Part of the recovery plan must ensure that community culture and the expression of that culture is preserved, and the creative economy must survive. This creative economy is reliant on the successful recovery of capitalism and strong commerce and cannot generate revenue using the mechanisms of private industry. However, the creative economy is critical to supporting the private economy and the citizens of a community.
5. Evaluate strengths and weaknesses of all industries
If you have not done an industry or cluster analysis for your community and region, now is the right time to dust off the data. Online commerce and healthcare industries will grow with the pandemic, but other industries like tourism, hospitality, and transportation will suffer disproportionality. This virus attacks vulnerable humans as well as vulnerable businesses.
Every person and every sector in your community will feel the effects of this pandemic and economic downturn, but civic leaders must assess the areas most in need of support. Vulnerable industries like museums and recreation centers play an important part in the total asset package for a community. They are the color of the community and attract diversity and creativity.
6. Don't forget about the retail workers and first responders
One lesson from the 2008 Great Recession was that economic recovery will not be distributed equally according to socio-economic demographics or geographic boundaries. Employers will need assistance to protect this class of workers.
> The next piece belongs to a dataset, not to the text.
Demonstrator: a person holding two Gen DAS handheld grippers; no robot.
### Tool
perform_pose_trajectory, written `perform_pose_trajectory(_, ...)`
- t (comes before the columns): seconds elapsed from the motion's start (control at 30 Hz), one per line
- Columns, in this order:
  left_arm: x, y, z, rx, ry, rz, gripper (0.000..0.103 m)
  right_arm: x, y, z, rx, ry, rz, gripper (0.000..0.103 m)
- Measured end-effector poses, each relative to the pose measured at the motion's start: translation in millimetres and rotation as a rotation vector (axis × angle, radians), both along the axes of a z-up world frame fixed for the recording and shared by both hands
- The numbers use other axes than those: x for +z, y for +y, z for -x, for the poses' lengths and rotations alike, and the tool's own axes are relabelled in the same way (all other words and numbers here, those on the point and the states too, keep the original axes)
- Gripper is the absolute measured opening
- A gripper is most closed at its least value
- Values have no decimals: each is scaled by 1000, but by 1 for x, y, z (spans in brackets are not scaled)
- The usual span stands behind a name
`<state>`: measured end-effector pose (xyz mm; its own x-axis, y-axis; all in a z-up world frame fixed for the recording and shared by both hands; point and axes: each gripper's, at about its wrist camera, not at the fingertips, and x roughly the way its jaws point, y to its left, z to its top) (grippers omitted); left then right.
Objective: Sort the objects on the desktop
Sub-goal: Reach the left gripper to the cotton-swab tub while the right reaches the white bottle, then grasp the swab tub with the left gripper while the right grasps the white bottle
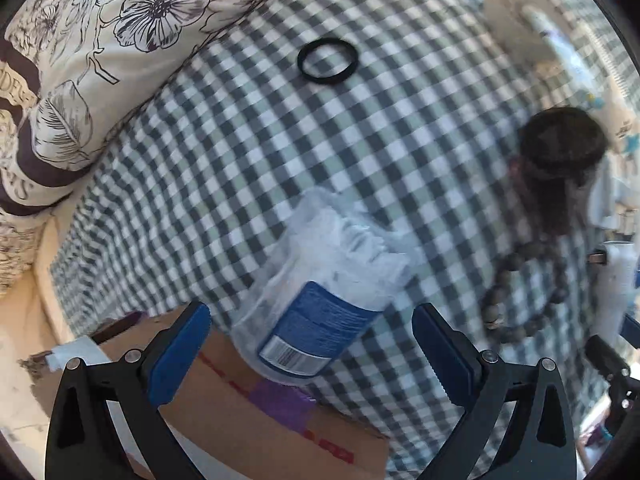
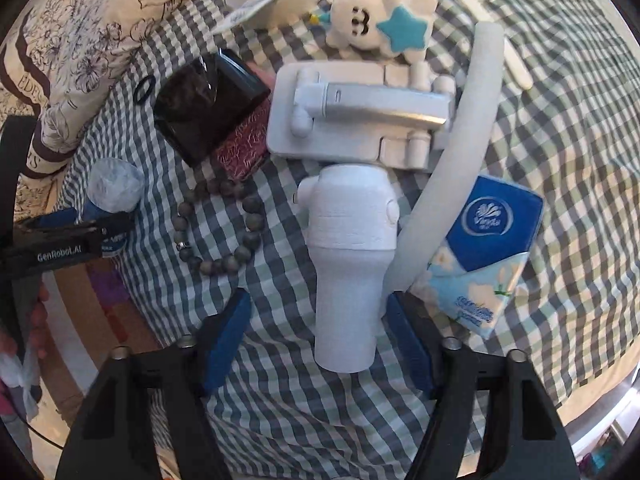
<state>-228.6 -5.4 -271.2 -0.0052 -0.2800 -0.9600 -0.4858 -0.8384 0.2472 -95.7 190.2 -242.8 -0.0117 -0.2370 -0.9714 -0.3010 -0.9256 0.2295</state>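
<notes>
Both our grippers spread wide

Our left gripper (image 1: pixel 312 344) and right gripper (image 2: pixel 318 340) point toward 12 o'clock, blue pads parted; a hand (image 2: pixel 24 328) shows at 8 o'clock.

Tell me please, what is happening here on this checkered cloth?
A person is sorting small things with two hand-held grippers. The left gripper is open over a clear plastic pack with a blue label, beside a cardboard box; nothing is gripped. The right gripper is also open, its jaws on either side of a white phone-holder stand. A bead bracelet, a tissue pack, a black hair tie and a plush toy lie on the cloth.
</notes>
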Motion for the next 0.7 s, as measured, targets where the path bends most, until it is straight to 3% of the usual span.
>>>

Additionally, these workers, who don't have the option of working from remote locations, will need assistance with childcare and other essential services to maintain their family structure and economic stability.
7. Protect vulnerable and less-advantaged communities
Neighborhoods still recovering from the 2008 Great Recession will lag even further in this recovery. Wage loss and healthcare benefit loss will stifle economic growth and widen the wealth gap. In January 2020, Opportunity Zone momentum was providing needed investment and commercial real estate growth for communities lagging in economic growth. That activity has stalled as the pandemic swept across the country. However, the investment must come back and the housing and commercial real estate must find its way to economically distressed neighborhoods.
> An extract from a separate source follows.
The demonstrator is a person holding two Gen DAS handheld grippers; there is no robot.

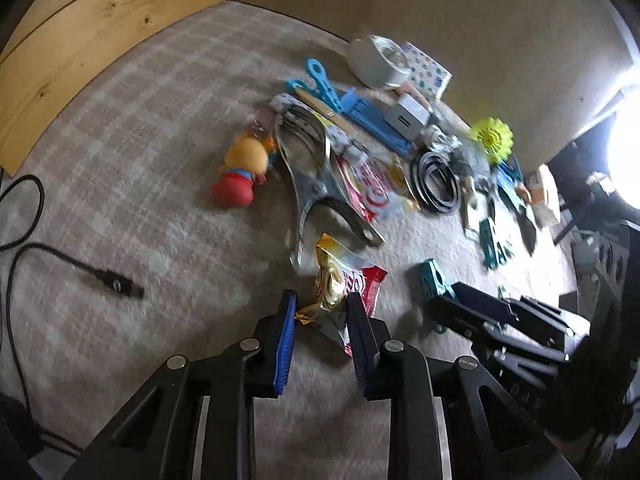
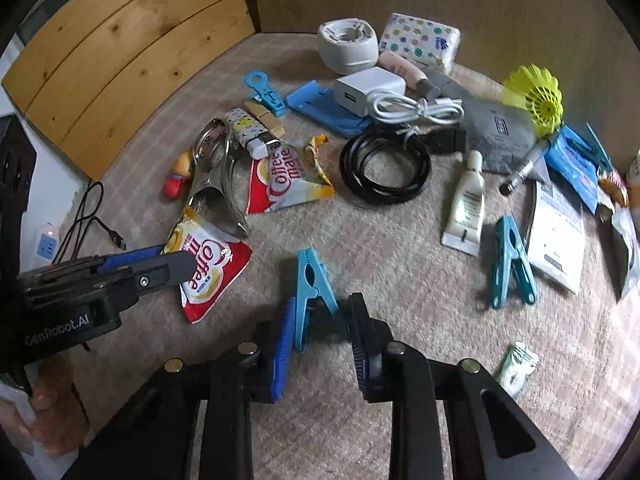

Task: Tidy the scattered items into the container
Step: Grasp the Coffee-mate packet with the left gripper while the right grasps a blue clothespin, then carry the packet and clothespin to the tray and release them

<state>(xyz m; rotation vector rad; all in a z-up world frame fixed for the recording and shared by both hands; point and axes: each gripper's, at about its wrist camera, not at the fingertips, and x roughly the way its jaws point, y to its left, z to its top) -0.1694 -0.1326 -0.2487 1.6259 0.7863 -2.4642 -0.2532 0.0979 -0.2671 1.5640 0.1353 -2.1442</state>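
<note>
Left gripper (image 1: 320,312) pinches sachet (image 1: 344,284) at its crinkly edge: light, limp, slippery. Right gripper (image 2: 322,320) narrowly clamps peg (image 2: 310,280) legs: stiff, springy.

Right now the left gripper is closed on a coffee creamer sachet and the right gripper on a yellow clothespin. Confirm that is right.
One detail is wrong: the clothespin in the right gripper is blue, not yellow, as the right wrist view shows. The left gripper is indeed closed on a coffee creamer sachet.
</note>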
Don't let the second half of the year get away from you. This is an optimal time to reevaluate your website development and communications strategy. Like many economic developers, you have been looking for time to reassess your website, social media, and overall branding. This is that time.
Now more than ever, communication will build trust and relationships with business owners and consumers. With all the misinformation spread daily, people are seeking truthful, simple messages to help them navigate these times of uncertainty. Give your audience what they want - clear communication.
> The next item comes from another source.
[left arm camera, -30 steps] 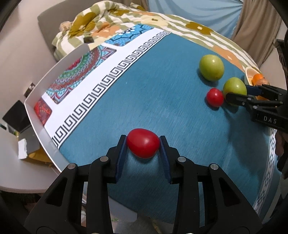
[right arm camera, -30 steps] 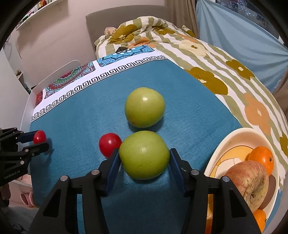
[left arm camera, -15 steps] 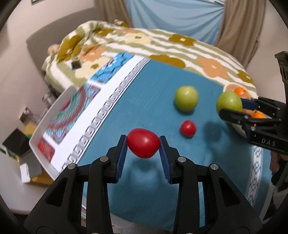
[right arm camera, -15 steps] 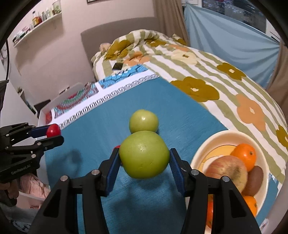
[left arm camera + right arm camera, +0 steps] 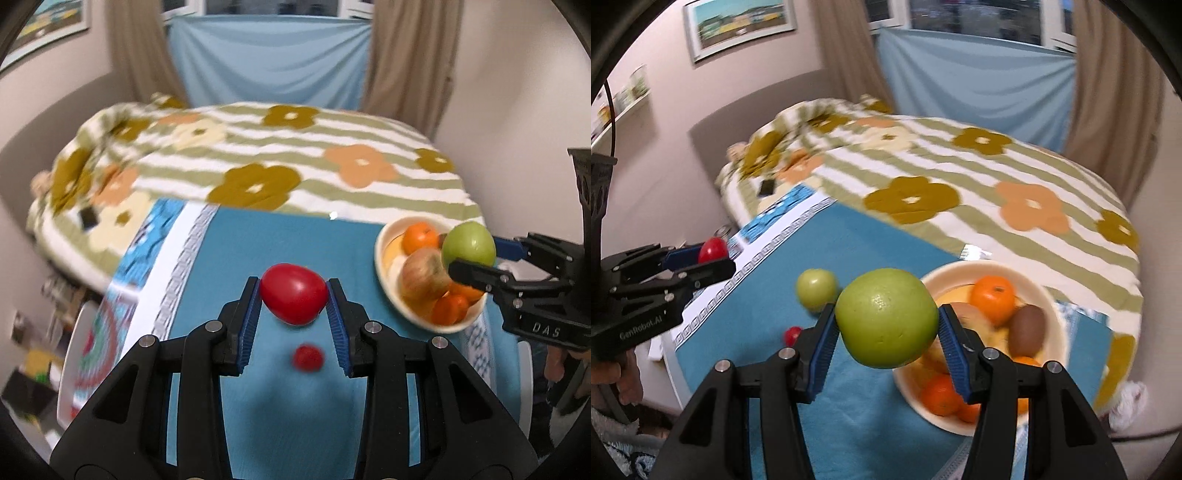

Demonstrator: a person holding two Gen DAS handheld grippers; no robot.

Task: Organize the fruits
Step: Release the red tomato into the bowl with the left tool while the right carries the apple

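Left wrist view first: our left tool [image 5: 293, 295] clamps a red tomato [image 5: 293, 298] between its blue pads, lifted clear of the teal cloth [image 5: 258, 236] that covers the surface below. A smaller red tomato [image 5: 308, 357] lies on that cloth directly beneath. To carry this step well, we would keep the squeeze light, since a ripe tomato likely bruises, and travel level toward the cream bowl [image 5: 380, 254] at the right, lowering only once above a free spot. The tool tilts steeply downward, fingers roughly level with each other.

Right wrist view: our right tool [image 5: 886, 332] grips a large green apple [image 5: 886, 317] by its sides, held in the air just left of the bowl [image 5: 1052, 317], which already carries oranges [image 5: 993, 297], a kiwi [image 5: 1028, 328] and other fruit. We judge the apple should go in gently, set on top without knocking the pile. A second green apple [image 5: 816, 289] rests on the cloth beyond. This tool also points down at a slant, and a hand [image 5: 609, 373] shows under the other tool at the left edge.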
Lastly, we need to call upon our Federal and State leaders to provide clearer and thoughtful local regulations and guidance. Businesses will need a less restrictive regulatory structure to reopen and to revive their consumer base. While it is important to heed the thoughtful advice of health professionals, we must also consult economic advisors and business professionals who can weigh the entire reopening process.
No matter what science or data projection model is consulted, we must accept the risk and different levels of confidence to reopen. The COVID virus will not only be completely conquered and that should not be our goal. But humans are resilient and we can manage the virus and learn to co-exist with this biological threat. More importantly, with the right shared resolve, we can reclaim our economic growth and build a new future that rectifies the wrongs of the past.